### [Task directions]
Repeat precisely the span of lines below that opens with the line containing "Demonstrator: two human" and closes with the line containing "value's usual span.", both included.
# # # # #
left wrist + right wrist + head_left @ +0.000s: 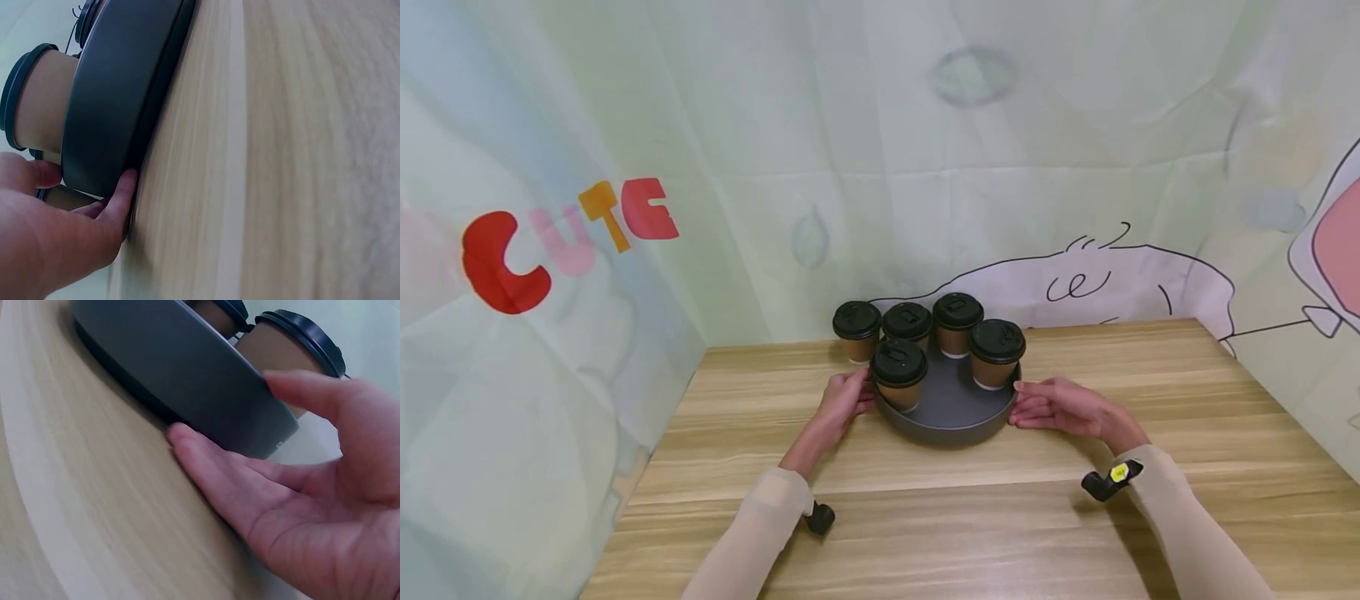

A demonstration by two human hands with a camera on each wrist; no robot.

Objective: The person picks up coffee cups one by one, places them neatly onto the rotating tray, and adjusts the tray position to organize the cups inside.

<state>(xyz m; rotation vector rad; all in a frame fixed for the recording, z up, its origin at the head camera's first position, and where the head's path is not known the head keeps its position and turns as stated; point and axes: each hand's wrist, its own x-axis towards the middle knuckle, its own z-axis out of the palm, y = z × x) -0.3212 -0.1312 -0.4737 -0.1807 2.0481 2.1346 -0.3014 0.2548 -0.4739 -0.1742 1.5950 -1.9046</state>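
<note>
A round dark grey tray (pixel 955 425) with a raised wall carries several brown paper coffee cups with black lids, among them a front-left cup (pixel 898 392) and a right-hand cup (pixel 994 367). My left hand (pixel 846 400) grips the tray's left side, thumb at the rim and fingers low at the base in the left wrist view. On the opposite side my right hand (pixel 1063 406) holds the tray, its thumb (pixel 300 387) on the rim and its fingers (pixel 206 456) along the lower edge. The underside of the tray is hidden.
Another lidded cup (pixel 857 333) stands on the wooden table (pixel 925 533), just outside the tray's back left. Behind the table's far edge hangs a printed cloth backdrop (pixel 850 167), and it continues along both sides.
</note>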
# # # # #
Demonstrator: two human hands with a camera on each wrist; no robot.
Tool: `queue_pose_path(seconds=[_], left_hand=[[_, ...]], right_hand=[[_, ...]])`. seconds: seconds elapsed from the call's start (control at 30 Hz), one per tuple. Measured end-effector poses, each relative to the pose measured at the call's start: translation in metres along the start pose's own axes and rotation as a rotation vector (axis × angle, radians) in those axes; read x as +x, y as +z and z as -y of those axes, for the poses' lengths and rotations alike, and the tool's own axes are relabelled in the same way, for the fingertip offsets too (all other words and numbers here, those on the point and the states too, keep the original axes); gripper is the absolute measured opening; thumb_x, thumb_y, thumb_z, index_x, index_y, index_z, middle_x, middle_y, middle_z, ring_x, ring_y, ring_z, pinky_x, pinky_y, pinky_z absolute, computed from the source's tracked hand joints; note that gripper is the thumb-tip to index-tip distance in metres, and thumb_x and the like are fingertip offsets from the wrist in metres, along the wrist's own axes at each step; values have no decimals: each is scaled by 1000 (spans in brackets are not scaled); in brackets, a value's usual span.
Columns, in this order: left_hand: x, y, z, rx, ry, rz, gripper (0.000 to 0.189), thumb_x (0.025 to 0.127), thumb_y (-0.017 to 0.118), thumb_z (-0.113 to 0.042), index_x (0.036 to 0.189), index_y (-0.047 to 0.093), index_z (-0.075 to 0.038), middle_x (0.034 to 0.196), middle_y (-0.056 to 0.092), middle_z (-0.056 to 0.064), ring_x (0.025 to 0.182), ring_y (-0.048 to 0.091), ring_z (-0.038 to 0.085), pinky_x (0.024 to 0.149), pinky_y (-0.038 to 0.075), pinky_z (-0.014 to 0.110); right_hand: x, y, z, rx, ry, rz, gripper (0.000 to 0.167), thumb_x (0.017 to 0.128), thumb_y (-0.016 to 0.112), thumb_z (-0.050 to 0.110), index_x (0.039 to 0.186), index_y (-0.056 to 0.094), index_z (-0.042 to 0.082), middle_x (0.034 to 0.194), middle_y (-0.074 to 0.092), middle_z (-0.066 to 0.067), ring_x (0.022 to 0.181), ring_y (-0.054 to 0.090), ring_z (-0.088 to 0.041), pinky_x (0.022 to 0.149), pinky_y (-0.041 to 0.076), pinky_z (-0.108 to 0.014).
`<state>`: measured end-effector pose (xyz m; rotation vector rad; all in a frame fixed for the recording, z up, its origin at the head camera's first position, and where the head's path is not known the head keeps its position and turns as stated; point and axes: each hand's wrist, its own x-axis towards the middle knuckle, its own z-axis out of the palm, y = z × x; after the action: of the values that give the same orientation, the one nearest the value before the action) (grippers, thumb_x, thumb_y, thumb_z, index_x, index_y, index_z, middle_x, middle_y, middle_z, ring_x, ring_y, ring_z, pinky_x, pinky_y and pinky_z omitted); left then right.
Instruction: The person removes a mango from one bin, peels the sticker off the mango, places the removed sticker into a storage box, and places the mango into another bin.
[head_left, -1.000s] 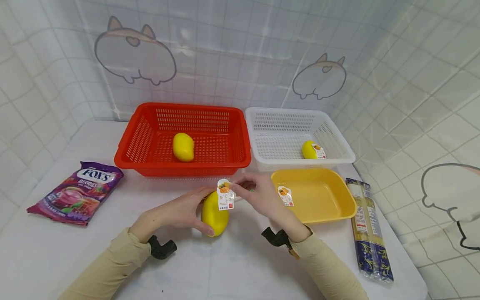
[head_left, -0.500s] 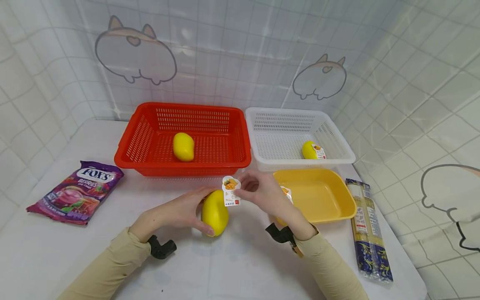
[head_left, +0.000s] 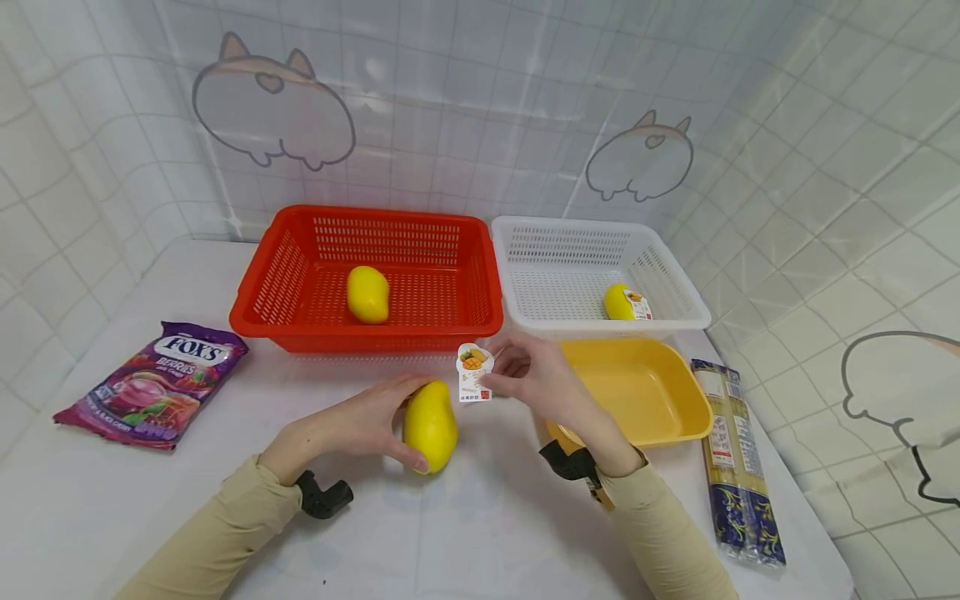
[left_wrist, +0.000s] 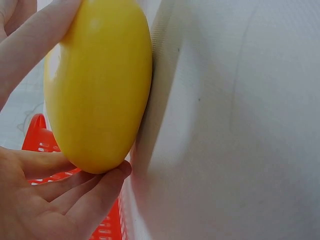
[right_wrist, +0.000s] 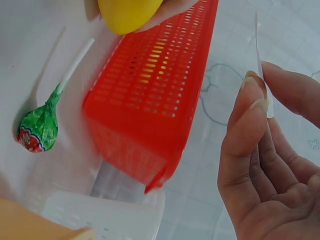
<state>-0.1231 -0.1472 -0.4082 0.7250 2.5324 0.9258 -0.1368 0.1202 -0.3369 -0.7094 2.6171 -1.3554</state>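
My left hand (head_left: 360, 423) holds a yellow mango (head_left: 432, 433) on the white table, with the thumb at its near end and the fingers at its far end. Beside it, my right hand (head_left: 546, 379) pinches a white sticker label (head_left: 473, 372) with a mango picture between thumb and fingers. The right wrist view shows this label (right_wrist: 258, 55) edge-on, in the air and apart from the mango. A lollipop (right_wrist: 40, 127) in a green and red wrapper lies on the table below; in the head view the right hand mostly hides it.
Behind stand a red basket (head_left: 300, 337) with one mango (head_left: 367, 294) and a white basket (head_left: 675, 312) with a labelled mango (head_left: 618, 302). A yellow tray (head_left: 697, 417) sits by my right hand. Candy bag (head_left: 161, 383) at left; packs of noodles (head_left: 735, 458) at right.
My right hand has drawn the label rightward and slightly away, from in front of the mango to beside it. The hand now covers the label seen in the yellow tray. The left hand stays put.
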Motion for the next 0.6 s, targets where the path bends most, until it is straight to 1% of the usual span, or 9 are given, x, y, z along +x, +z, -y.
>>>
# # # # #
### [Solution below]
Demonstrator: two human hands with a camera on each wrist; no robot.
Tool: `queue_pose_path(seconds=[_], left_hand=[[_, ...]], right_hand=[[_, ...]])`. seconds: seconds elapsed from the call's start (control at 30 Hz), one per tuple. Measured end-effector poses, each relative to the pose measured at the call's start: translation in metres along the start pose's own axes and rotation as a rotation vector (axis × angle, radians) in those axes; read x as +x, y as +z and z as -y of those axes, for the poses' lengths and rotations alike, and the tool's own axes are relabelled in the same way, for the fingertip offsets too (all other words and numbers here, those on the point and the states too, keep the original axes); gripper is the absolute measured opening; thumb_x, thumb_y, thumb_z, index_x, index_y, index_z, middle_x, middle_y, middle_z, ring_x, ring_y, ring_z, pinky_x, pinky_y, pinky_z absolute, computed from the source's tracked hand joints; note that gripper is the thumb-tip to index-tip distance in metres, and thumb_x and the like are fingertip offsets from the wrist in metres, along the wrist's own axes at each step; values have no decimals: each is scaled by 1000 (spans in brackets are not scaled); in brackets, a value's usual span.

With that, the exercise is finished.